This exercise calls for every line of the data below with the string "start" in it.
========================================
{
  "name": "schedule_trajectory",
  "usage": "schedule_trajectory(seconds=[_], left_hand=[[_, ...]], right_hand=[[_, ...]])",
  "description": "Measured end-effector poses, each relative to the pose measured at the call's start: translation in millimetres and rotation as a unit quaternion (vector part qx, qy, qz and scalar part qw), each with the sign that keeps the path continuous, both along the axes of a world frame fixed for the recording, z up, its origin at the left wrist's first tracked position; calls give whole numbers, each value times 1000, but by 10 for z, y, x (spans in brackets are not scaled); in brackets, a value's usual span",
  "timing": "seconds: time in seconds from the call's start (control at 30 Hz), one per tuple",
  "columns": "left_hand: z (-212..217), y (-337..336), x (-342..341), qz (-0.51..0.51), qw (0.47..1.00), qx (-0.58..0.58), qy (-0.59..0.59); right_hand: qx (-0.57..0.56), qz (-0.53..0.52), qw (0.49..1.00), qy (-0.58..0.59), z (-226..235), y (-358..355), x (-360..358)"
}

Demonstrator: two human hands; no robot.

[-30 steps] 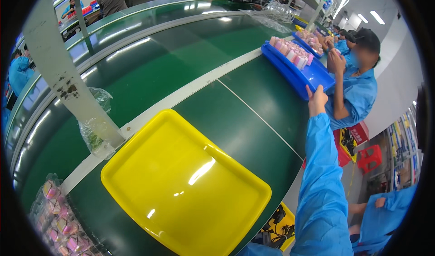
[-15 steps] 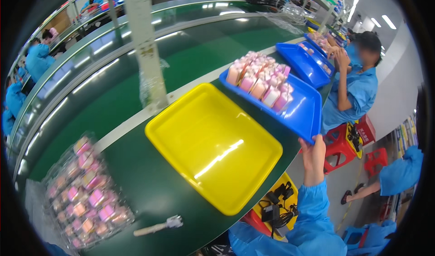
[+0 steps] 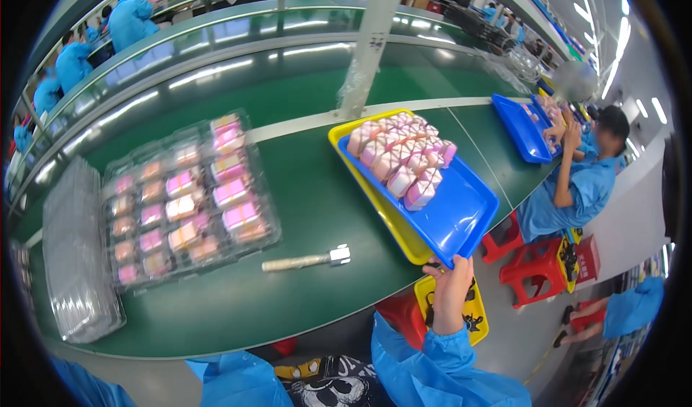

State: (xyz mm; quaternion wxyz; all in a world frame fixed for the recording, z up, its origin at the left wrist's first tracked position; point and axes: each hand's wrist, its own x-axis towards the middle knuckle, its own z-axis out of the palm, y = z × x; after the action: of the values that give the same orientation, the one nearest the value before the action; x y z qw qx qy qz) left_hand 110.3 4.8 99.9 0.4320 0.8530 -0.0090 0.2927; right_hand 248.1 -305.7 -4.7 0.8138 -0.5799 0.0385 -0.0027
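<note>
A glossy blue tray (image 3: 461,209) lies aslant over a yellow tray (image 3: 407,238), whose edge shows toward eight o'clock; pink-and-white blocks (image 3: 404,155) crowd the blue tray's eleven-o'clock end.

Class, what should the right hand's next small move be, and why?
Probably to ease the blue tray leftward before letting go: the right hand holds its near corner, and it lies off-centre over the yellow tray, which shows along the left while the blue one juts past on the right.

On the counter (image 3: 317,198), a loaded tray (image 3: 454,220) is overlapping a lower tray (image 3: 405,238); a brush (image 3: 303,262) is lying left; a filled pack (image 3: 272,227), farther left.
</note>
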Motion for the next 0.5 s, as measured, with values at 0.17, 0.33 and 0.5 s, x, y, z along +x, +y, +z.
schedule_trajectory(seconds=[0.17,0.33,0.5], left_hand=[[36,35,-447,18,999,-5,-47],[125,101,-808,34,994,-5,-102],[256,105,-1027,14,978,6,-208]], right_hand=[[-331,64,938,-83,-28,112,-168],[-644,-49,760,-79,432,143,-180],[-594,-120,687,-402,146,273,-126]])
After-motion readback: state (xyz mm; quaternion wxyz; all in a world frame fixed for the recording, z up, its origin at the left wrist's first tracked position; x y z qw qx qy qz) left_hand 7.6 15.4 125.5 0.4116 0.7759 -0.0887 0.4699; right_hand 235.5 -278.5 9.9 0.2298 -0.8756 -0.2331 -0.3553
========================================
• [RESULT BELOW]:
  "description": "Measured end-effector poses, each relative to the pose measured at the call's start: translation in millimetres and rotation as a unit quaternion (vector part qx, qy, qz and scalar part qw), each with the sign that keeps the path continuous, both along the axes of a world frame fixed for the recording, z up, its origin at the left wrist's first tracked position; calls give whole numbers, each value times 1000, but by 10 for z, y, x (spans in brackets are not scaled); in brackets, a value's usual span",
  "timing": "seconds: time in seconds from the call's start (control at 30 Hz), one per tuple",

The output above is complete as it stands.